To do: Beginning at the line containing "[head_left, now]", repeat each line below exactly up to and including the line containing "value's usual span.". Do not repeat the pictures.

The data:
..............................

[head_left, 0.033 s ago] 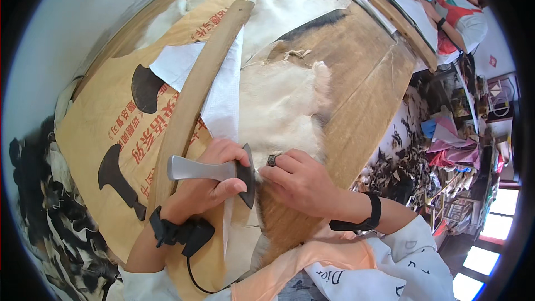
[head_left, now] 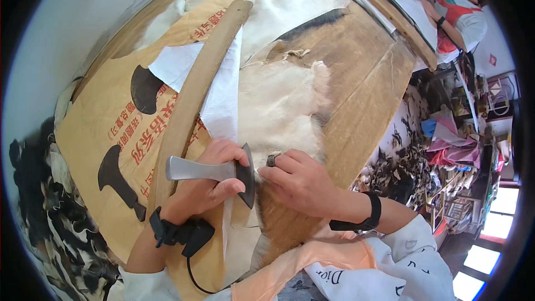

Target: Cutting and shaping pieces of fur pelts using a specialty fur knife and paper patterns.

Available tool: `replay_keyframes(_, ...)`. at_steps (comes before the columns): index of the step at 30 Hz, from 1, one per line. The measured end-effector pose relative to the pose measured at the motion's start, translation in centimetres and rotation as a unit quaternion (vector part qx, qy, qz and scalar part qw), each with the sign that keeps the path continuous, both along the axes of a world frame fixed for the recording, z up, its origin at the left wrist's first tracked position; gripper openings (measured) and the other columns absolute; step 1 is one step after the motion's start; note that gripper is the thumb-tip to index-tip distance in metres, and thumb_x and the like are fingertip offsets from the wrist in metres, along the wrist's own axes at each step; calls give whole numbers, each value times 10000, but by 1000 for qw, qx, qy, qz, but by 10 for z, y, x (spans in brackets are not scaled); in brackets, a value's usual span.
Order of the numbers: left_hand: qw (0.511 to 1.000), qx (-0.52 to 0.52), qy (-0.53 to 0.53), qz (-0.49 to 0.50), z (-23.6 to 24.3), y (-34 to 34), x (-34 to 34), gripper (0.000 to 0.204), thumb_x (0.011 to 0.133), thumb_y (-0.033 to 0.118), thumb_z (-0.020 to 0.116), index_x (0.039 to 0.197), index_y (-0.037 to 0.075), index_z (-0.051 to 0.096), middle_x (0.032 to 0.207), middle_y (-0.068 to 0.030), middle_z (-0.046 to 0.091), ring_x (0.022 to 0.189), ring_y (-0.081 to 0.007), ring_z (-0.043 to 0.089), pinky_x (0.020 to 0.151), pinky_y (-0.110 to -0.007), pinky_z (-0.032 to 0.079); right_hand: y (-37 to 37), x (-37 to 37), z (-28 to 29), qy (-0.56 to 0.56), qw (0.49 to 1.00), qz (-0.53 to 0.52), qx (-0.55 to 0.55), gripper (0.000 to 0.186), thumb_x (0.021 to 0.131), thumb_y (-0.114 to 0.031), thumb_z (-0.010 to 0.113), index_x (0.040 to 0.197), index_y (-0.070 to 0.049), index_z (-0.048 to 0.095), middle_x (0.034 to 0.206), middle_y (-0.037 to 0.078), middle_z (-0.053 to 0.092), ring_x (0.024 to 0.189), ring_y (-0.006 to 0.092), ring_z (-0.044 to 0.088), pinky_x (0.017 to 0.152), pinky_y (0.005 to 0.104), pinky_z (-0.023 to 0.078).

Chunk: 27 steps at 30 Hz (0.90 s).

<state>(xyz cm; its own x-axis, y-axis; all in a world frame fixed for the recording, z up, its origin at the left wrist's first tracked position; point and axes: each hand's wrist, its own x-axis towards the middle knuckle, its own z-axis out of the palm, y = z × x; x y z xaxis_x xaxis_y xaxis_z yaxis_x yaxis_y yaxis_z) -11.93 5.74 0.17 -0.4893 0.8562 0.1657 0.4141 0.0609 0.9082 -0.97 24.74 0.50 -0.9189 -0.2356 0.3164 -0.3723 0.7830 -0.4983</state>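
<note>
My left hand (head_left: 195,196) is closed around a half-moon knife (head_left: 200,171) with a thick silver-grey handle and a dark curved blade. The blade stands upright along the left edge of a pale fur pelt (head_left: 278,100). Just right of the blade, my right hand (head_left: 304,184) has its fingers curled in a pinch at the pelt's near edge. A ring is on one of its fingers. The pinched bit itself is mostly hidden by the fingertips. White cloth (head_left: 220,111) lies along the pelt's left side.
A long wooden bar (head_left: 206,78) lies across brown printed paper (head_left: 89,117). Two dark blades (head_left: 146,89) (head_left: 114,173) rest on that paper. More white pelts (head_left: 295,0) lie at the back of the wooden board (head_left: 362,95). Another person (head_left: 460,17) sits at the far right.
</note>
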Motion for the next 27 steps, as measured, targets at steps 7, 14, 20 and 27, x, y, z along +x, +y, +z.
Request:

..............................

Result:
[head_left, now] 

Target: Cutting and shaping pieces of fur pelts using a specialty fur knife and paper patterns.

Available tool: `replay_keyframes(_, ...)`. at_steps (comes before the columns): index of the step at 30 Hz, from 1, one per line. The measured end-effector pose relative to the pose measured at the motion's start, translation in centimetres and rotation as a unit quaternion (vector part qx, qy, qz and scalar part qw), each with the sign that keeps the path continuous, both along the axes of a world frame fixed for the recording, z up, its origin at the left wrist's first tracked position; gripper openings (measured) and the other columns absolute; step 1 is one step after the motion's start; note that gripper is the thumb-tip to index-tip distance in metres, and thumb_x and the like are fingertip offsets from the wrist in metres, along the wrist's own axes at each step; calls give whole numbers, each value times 10000, but by 1000 for qw, qx, qy, qz, but by 10 for z, y, x (spans in brackets are not scaled); in brackets, a value's usual span.

No other output belongs to this answer.